■ What is required ■
Transcribe the entries below word for word, beginning at the line with "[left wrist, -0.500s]" and stopping after the line with "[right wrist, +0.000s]"; drop all pictures.

■ Given data ■
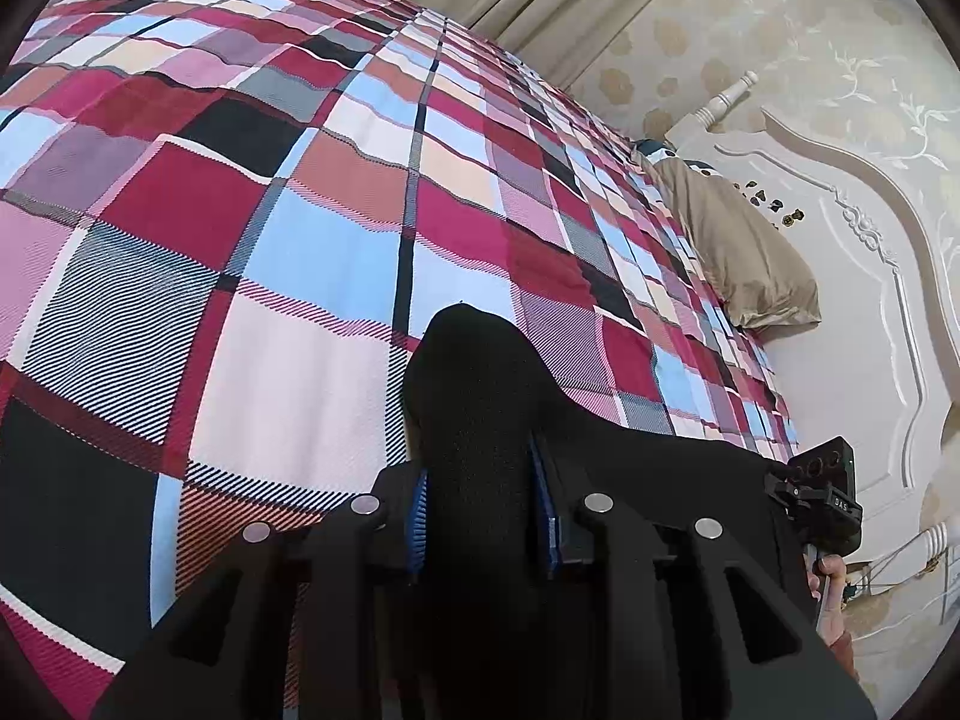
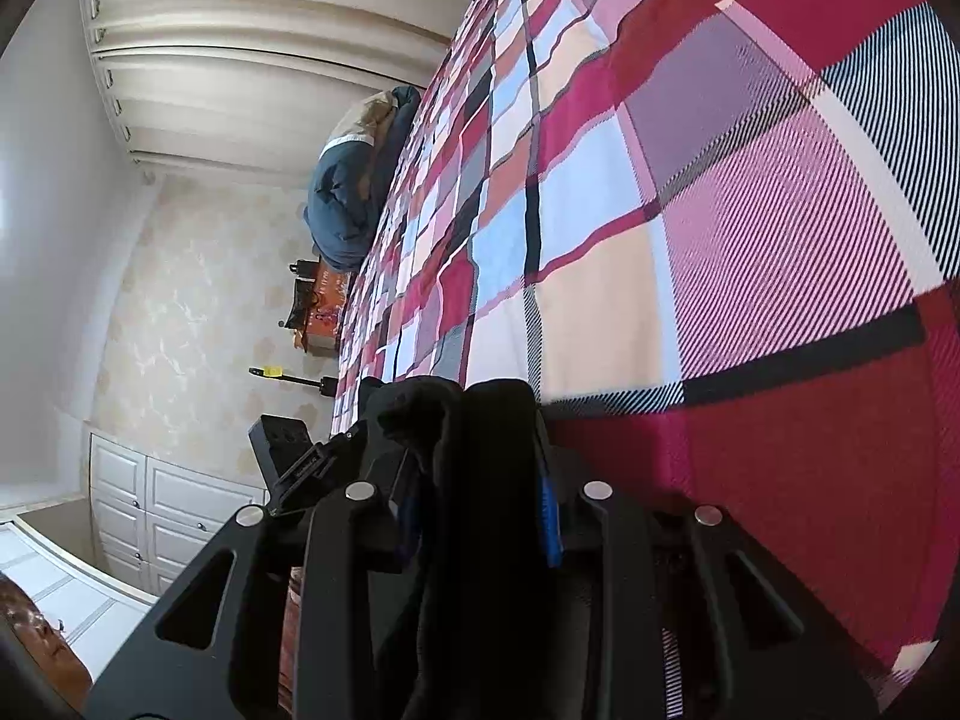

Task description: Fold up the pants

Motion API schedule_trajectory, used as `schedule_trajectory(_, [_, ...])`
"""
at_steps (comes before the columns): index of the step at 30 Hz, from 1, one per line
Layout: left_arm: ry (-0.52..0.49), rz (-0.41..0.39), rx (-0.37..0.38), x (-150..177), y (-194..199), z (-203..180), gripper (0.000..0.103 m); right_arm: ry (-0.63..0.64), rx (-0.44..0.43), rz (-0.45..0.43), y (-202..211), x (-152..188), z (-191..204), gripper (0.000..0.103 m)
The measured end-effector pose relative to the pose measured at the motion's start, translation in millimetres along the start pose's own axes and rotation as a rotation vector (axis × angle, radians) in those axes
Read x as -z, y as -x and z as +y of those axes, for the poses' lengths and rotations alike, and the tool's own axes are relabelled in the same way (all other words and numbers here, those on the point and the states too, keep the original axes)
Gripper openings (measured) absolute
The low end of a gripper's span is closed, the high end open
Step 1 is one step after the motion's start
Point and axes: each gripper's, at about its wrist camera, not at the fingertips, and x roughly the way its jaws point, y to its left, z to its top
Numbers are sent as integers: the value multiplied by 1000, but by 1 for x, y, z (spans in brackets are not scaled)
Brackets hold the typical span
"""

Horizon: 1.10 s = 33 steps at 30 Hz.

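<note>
The black pants [image 1: 474, 396] bulge up between the blue-padded fingers of my left gripper [image 1: 483, 516], which is shut on the cloth and holds it above the plaid bedspread [image 1: 270, 210]. The cloth stretches right toward my other gripper [image 1: 822, 492], held in a hand at the right edge. In the right wrist view, my right gripper [image 2: 480, 516] is shut on a bunched fold of the same black pants [image 2: 474, 420], over the bedspread [image 2: 690, 210]. The left gripper's body [image 2: 288, 456] shows just to its left. Most of the pants is hidden by the grippers.
A tan pillow [image 1: 738, 252] lies against the white carved headboard [image 1: 852, 276]. A blue and tan bundle of bedding [image 2: 354, 180] sits at the bed's far end, with curtains [image 2: 270, 48] behind. A white cabinet [image 2: 162, 510] stands by the wall.
</note>
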Motion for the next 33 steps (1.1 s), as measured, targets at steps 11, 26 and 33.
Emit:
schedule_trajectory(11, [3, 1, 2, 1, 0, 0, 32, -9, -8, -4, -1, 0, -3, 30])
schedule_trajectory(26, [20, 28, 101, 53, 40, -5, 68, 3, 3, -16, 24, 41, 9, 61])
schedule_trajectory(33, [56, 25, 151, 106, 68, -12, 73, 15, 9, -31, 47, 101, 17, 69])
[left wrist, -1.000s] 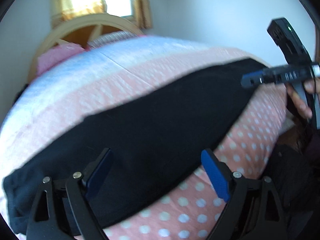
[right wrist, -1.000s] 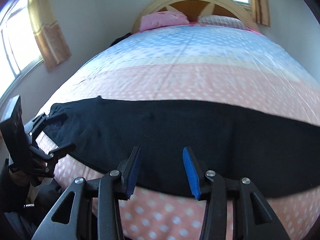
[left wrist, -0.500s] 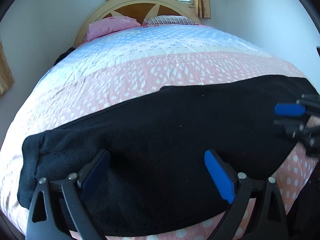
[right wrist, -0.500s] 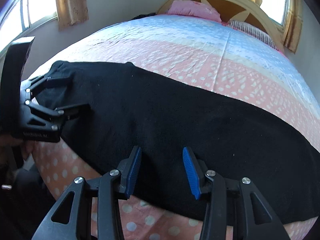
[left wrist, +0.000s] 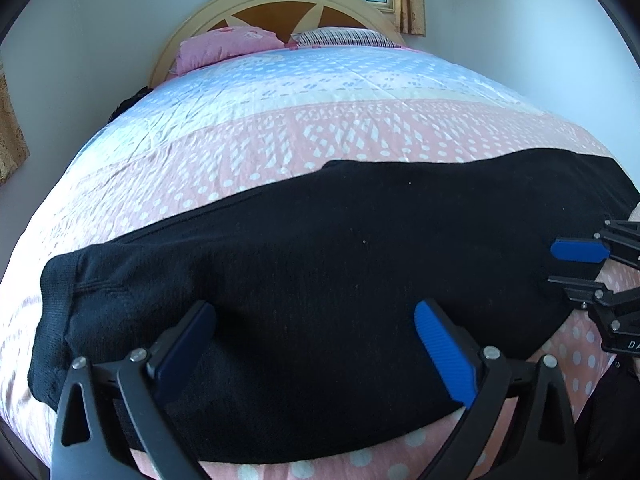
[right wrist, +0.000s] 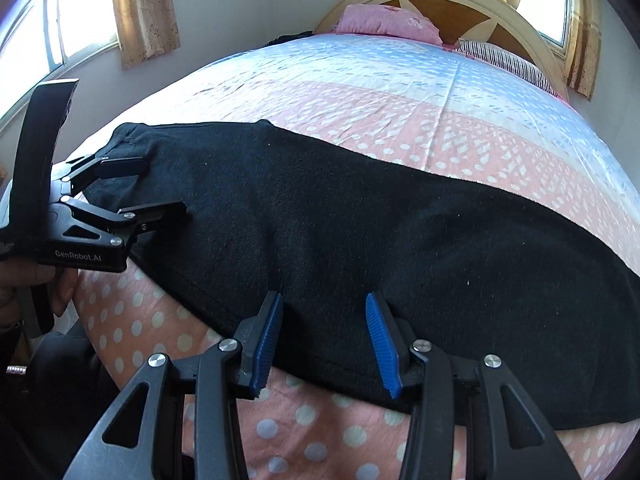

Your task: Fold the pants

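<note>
Pants (left wrist: 340, 280), black, laid lengthwise across the foot of the bed (left wrist: 320, 128), now squarely framed after a second of swinging views. Left gripper (left wrist: 316, 344) spread wide over the fabric near one end; right gripper (right wrist: 320, 336) narrower, still parted, gripping nothing. Probably poised to pinch for a fold.

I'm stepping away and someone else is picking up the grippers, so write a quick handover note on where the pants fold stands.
Left gripper: open, over the near edge of the black pants, holding nothing.
Right gripper: open, over the near edge further along, also empty.
The pants lie stretched lengthwise across the foot of the bed.
Done: pants laid out flat.
Left: grip the cloth and make the folds.
</note>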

■ Reply ■
[left wrist, -0.500s] 
[right wrist, -0.500s] 
[left wrist, +0.000s] 
[right wrist, +0.000s] 

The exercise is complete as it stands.